One way to understand something is to audit it by comparing it with something that is understood. I will proceed from the familiar to the unfamiliar until it becomes sufficiently familiar that it can carry the load alone in exploring the unique features of the Rasch model.
Wednesday, June 10, 2015
CTT and IRT - Scores
[Chart and table numbers in this post continue from Multiple-Choice Reborn, May 2015.
This summary seemed more appropriate in this post.]
Before digging further into the relationship between CTT and
IRT, we need to get an overall perspective of educational assessment. When are
test scores telling us something about students and when about test makers. How
the test is administered is as important as what is on the test. The Rasch partial credit model can deliver the
same knowledge and judgment information needed to guide student develop as
provided by Power Up Plus.
A perfect educational system has no need for an elaborate method
of test item analysis. All students master assigned tasks. Their record is a
check-off form. There is no variation within tasks to analyze.
Educational systems designed for failure (A, B, C, D, and F,
rather than mastery) generate variation in response to test items from students
with variation in preparation and native ability (nurture and nature).
there is a strongly held belief in institutionalized education that the
“normal” distribution of grades must approximate the normal curve [of error]. Tests are then designed to generate the
desired distribution (rather than let students report what they actually
know and can do). Too many students must not get high or low grades. If so,
then adjust the data analysis (two
different results from the same set of answer sheets).

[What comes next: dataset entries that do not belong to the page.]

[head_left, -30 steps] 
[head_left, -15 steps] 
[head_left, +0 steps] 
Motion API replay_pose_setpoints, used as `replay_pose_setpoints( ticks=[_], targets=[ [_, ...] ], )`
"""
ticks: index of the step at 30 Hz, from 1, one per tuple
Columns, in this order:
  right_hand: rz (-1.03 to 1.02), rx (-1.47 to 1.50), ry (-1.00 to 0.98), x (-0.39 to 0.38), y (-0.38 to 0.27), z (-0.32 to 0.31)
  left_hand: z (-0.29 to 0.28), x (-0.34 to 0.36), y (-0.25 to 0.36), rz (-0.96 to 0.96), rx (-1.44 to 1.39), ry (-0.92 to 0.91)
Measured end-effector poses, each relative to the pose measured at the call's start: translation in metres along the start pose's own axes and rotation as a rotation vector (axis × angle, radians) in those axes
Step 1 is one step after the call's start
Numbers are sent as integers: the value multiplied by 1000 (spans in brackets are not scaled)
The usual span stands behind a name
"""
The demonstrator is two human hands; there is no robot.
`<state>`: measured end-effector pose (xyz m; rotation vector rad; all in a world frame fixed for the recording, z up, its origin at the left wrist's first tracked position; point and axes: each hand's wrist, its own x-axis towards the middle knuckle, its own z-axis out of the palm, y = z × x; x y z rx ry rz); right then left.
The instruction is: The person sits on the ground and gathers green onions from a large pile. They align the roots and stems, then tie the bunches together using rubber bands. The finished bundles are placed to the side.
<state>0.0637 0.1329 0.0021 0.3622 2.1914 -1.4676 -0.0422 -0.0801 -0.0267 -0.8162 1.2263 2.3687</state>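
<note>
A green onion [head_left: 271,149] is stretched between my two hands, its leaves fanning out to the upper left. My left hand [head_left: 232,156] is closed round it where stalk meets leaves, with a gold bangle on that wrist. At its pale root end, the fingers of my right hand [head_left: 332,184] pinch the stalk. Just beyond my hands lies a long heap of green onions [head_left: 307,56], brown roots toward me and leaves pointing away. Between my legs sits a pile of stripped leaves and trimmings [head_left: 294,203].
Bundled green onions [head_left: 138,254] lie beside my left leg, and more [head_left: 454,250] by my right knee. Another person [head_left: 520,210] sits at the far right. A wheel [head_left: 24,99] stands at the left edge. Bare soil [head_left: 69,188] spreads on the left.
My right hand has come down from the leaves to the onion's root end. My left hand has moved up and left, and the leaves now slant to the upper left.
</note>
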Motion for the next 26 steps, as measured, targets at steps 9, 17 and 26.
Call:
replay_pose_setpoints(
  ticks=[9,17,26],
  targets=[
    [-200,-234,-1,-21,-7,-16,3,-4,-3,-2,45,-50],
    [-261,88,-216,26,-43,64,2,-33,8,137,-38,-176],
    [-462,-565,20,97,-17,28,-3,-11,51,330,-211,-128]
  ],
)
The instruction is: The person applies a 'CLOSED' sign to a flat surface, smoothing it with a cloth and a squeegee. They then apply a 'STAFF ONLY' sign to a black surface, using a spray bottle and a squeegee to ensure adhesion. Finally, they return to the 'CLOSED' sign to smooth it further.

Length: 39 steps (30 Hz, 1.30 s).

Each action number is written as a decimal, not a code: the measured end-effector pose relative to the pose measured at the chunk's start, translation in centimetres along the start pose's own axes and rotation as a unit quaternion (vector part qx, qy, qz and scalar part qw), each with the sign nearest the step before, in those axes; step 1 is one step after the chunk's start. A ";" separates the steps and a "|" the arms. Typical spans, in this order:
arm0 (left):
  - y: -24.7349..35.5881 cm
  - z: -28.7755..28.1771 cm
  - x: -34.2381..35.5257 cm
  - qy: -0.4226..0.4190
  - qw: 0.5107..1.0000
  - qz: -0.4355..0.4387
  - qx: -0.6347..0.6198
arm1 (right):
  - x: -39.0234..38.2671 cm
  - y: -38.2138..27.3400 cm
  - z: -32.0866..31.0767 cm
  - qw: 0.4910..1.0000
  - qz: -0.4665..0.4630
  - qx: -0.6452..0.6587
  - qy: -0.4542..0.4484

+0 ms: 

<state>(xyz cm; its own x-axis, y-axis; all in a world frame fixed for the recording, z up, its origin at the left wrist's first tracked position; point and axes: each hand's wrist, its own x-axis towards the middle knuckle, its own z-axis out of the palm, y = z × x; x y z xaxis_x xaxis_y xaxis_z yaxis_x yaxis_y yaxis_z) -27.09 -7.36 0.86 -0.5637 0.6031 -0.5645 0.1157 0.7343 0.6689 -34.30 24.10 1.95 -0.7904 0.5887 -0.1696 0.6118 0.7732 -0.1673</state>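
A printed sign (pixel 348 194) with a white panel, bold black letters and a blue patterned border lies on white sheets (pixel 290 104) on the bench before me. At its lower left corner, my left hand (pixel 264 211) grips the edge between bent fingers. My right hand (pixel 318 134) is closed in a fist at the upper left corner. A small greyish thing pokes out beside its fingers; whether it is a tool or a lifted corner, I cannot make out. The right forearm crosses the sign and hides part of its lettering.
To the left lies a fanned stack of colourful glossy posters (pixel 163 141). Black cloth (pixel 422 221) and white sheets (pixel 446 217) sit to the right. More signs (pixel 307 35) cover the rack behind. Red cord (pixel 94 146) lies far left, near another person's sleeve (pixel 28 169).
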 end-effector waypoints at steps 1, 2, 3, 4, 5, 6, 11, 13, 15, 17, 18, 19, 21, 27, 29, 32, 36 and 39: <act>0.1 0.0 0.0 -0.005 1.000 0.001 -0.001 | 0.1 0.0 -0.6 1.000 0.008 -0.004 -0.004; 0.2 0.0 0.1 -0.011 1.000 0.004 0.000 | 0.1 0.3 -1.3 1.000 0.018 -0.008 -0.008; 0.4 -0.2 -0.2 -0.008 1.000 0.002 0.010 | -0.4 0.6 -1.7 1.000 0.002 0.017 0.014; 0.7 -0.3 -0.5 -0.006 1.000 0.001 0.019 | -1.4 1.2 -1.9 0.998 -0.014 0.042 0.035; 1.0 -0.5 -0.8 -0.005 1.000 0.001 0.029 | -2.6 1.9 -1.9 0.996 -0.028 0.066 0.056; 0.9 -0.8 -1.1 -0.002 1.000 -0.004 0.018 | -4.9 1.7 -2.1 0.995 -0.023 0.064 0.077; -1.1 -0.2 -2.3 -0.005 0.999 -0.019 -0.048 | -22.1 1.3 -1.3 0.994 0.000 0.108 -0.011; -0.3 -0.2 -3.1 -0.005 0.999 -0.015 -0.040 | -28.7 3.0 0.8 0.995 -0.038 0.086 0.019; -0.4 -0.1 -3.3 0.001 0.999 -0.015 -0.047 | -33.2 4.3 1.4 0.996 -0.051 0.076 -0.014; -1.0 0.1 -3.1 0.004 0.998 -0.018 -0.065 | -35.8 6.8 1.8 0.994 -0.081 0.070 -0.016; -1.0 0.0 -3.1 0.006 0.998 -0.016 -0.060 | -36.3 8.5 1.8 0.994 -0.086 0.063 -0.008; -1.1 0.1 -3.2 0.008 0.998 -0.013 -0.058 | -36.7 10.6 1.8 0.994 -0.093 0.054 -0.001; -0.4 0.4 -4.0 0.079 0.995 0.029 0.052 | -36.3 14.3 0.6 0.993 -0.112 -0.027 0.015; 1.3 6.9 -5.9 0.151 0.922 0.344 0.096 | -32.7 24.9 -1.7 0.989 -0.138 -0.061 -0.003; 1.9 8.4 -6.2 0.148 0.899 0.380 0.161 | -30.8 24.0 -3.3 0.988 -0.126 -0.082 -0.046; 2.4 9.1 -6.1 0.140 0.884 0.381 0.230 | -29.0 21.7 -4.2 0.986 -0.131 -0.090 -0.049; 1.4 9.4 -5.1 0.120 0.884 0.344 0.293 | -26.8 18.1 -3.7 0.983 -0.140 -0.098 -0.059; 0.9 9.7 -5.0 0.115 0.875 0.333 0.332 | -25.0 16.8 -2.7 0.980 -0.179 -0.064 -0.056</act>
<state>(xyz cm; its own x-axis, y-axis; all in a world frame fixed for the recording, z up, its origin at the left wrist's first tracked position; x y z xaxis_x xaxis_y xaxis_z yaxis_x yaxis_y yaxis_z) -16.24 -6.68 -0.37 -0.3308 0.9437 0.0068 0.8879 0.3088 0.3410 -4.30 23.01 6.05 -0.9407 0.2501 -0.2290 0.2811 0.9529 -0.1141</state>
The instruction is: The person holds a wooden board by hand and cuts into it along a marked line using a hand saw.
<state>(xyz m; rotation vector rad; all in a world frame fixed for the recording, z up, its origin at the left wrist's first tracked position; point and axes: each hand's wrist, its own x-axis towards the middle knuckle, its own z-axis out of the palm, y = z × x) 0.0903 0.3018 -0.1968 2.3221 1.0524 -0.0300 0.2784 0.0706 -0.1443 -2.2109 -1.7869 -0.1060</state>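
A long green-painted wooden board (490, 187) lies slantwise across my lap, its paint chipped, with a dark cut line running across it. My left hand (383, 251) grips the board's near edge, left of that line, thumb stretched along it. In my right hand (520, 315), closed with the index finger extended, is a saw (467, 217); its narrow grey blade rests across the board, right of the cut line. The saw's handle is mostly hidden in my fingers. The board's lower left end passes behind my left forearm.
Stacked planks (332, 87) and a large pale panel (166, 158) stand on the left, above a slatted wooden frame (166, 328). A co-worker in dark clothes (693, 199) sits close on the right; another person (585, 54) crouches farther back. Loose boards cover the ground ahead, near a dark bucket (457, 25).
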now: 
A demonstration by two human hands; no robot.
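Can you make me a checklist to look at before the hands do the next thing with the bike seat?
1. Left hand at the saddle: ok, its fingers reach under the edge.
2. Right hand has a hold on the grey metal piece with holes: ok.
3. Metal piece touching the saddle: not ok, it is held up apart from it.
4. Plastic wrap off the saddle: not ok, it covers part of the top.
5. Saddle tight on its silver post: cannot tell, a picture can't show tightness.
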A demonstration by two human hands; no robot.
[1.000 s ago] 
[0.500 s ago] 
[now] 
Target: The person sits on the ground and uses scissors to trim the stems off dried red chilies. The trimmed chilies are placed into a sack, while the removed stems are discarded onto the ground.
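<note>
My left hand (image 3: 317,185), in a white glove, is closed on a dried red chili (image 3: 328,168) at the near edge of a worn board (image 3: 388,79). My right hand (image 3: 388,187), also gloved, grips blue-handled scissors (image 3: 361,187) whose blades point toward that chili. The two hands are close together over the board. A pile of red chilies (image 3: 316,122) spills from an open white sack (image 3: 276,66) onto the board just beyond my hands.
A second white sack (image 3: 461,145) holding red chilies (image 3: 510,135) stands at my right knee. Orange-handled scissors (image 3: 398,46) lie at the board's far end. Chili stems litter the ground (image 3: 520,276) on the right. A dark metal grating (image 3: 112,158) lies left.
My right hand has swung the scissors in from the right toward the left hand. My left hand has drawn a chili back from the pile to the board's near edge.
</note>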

The last posts to Multiple-Choice
Reborn make it very clear that CTT is a less complete analysis than IRT.
Parts (CTT) cannot inform us about what is missing to make an analysis whole
(IRT). Only the whole (IRT) can indicate what is missing (CTT). The Rasch IRT
model may shed light on the missing parts not in CTT. The Rasch model seems to
be very accommodating in making test results “look right” judging from its use
in Arkansas and Texas to achieve an almost perfect annual rate of improvement
and to “correct” or reset the Texas starting score for the rate of improvement.
A mathematical model includes the fixed structure and the variable
data set it supports or portrays. The fixed structure sets the limits in which
the data may appear. My audit tool (Table 45) contains the data. Now I want to
relate it to the fixed structures of CTT and IRT.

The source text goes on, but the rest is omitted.